Now she did feel she should interrupt.
“But if he was such a good worker, and the business was expanding, why did they make Rosco redundant?”
He looked at her. “Well,” he said, “ that’s the big question, isn’t it? That’s what I wanted to know.”
“And did you come up with an answer?” she asked, knowing already that he would have, because he was the sort of man to worry at a problem until he had come up with a solution.
“Oh, yes,” he said. “I came up with an answer. Rosco was sacked because that gave him a good excuse for setting fire to the yard.”
“But why?” she cried, although she thought she had already guessed.
“It was an insurance fraud,” Rolfe said, and waited, as if he expected applause. “An elaborate insurance fraud.”
“But why did Rosco go along with the plan?” Claire asked.
“He was made an offer he couldn’t refuse,” Rolfe said. “After the Rosco case I made it my business to find out about the businessman Sinclair took into the boat yard as a sleeping partner. More like a gangster than a businessman, I found out. Involved in all sorts of unsavoury business. But wanting to go respectable. And desperate for land so he could have a piece of the action in the dock development. I should think he’d have some powerful means of persuasion.”
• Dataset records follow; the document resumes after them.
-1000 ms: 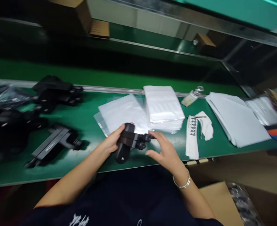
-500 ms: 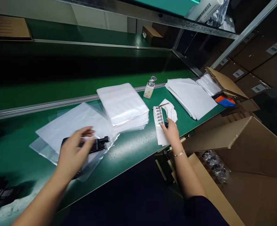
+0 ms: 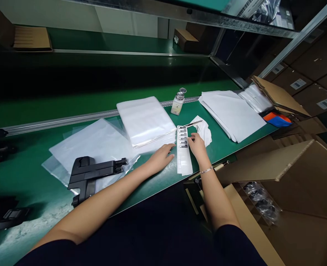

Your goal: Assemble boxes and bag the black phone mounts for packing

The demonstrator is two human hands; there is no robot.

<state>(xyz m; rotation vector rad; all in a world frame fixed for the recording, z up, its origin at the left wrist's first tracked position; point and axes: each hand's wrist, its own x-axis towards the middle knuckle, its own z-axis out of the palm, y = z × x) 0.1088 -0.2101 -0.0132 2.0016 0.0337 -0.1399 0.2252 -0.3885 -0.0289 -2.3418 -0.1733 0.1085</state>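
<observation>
My left hand point(image 3: 160, 160) is open over the green bench, its fingers stretched toward the left edge of a strip of labels point(image 3: 183, 159). The strip is white with a row of dark printed labels at its far end. At its right edge, my right hand point(image 3: 198, 146) is closed, thumb and fingers pinching the strip. A slim metal tool, seemingly tweezers point(image 3: 194, 123), lies across the strip's far end and a crumpled white cloth point(image 3: 204, 130). Left of my left forearm, a black device with a bracket-like shape point(image 3: 94, 171) rests on clear plastic bags point(image 3: 69, 151).
A stack of white plastic bags point(image 3: 147, 120) lies mid-bench, with a small labelled bottle point(image 3: 177, 104) behind it. White sheets point(image 3: 231, 112) are at the right. An open carton point(image 3: 296, 184) stands by the bench edge. More black devices point(image 3: 5, 212) sit at far left.
My left hand has let go of the black device and moved right to the label strip. My right hand stays at the strip, which has shifted slightly. The view has turned a little.
</observation>
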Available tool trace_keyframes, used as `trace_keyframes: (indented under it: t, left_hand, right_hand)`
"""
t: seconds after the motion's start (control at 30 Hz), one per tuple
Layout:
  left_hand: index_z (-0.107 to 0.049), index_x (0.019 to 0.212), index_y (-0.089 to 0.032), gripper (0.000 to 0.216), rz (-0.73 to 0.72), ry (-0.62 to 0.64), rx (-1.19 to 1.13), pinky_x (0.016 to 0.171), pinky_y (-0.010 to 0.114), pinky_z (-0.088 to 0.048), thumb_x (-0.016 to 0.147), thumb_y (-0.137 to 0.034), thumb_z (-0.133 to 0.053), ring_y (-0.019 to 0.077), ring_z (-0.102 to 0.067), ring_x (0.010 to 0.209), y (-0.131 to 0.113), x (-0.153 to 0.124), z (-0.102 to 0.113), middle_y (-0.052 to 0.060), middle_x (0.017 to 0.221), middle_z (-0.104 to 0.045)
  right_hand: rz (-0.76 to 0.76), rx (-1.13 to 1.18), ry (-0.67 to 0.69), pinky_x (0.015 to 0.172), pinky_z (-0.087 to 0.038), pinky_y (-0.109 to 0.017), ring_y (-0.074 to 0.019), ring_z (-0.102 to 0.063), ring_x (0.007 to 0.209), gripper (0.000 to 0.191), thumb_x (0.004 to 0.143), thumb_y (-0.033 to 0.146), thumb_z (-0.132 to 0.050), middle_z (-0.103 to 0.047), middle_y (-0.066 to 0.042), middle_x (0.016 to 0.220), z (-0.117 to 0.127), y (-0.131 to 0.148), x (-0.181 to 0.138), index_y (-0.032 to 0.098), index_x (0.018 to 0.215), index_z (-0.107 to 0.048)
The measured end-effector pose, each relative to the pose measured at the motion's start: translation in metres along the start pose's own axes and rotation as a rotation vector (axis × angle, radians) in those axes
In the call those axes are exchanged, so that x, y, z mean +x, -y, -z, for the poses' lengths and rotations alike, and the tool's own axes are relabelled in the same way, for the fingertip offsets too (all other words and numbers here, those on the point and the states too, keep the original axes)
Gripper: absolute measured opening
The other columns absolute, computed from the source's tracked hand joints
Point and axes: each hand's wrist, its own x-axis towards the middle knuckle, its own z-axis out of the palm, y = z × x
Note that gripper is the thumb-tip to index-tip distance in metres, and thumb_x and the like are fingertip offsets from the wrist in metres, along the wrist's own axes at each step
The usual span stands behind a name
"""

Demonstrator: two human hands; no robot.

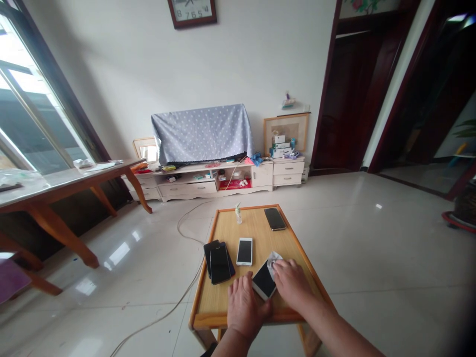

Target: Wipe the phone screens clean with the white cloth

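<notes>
A white-framed phone [263,280] lies on the small wooden table [226,233] near its front edge. My left hand [243,305] rests beside its left edge, fingers together against the phone. My right hand [292,283] presses a small white cloth [273,259] on the phone's far end, fingers curled over it. A second white phone [244,251] lies in the middle. A stack of dark phones [218,263] lies at the left. One more dark phone [274,218] sits at the far right, next to a little spray bottle [238,213].
A white cable [186,292] trails over the tiled floor left of the table. A long wooden bench table [67,191] stands at the left by the window. A low cabinet [223,181] with a cloth-covered screen lines the far wall. Dark doorways open at right.
</notes>
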Motion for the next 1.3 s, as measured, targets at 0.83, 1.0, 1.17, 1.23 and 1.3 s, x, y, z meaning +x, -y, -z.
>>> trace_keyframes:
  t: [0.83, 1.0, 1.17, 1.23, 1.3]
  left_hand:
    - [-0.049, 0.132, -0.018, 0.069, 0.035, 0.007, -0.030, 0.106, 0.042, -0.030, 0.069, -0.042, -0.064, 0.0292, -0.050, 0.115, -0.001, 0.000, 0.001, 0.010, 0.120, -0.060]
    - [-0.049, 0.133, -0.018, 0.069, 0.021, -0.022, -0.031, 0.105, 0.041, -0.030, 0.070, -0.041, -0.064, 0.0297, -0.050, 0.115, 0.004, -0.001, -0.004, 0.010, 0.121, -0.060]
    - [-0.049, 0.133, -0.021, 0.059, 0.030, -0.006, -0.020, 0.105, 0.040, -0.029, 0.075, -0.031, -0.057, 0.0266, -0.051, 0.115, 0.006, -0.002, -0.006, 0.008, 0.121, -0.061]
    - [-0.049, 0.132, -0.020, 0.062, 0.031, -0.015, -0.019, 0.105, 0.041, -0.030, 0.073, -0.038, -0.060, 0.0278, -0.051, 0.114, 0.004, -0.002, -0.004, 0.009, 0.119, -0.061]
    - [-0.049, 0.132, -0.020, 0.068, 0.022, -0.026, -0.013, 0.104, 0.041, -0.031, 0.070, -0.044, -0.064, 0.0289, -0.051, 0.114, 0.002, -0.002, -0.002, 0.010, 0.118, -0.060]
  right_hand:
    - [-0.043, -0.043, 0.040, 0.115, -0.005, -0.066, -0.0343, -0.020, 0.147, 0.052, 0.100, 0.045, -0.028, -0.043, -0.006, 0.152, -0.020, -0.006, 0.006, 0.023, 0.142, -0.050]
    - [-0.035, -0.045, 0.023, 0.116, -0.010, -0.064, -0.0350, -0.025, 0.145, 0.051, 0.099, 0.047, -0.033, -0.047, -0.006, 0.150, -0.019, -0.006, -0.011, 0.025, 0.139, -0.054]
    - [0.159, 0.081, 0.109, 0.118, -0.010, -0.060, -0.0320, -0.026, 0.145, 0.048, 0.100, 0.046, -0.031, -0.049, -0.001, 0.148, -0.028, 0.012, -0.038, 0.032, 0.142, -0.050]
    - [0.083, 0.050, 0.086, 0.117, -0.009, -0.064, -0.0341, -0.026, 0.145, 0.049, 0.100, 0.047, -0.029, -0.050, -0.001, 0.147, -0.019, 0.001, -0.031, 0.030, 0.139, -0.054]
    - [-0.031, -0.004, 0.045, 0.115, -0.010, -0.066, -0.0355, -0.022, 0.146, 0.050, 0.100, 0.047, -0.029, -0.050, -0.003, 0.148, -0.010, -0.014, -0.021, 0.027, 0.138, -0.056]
Rolfe looked at her to make sure she was listening intently.
“When the security guard was killed, Sinclair’s partner might have been afraid Rosco would tell us everything. But Rosco didn’t. And I don’t think it was because he was scared. He’d been promised money, a lot of money, when he got out. Louis and I got quite close after all the interviews—you know how you sometimes do—and he almost admitted to me once why he’d got involved in the deal. ‘ You like boats, Sergeant Rolfe,’ he said. ‘Haven’t you ever felt you’d do nearly anything for a boat of your own?’ He thought he’d get a boat out of it when it was all over. I knew what he meant, but it wasn’t the sort of thing you could use as evidence.”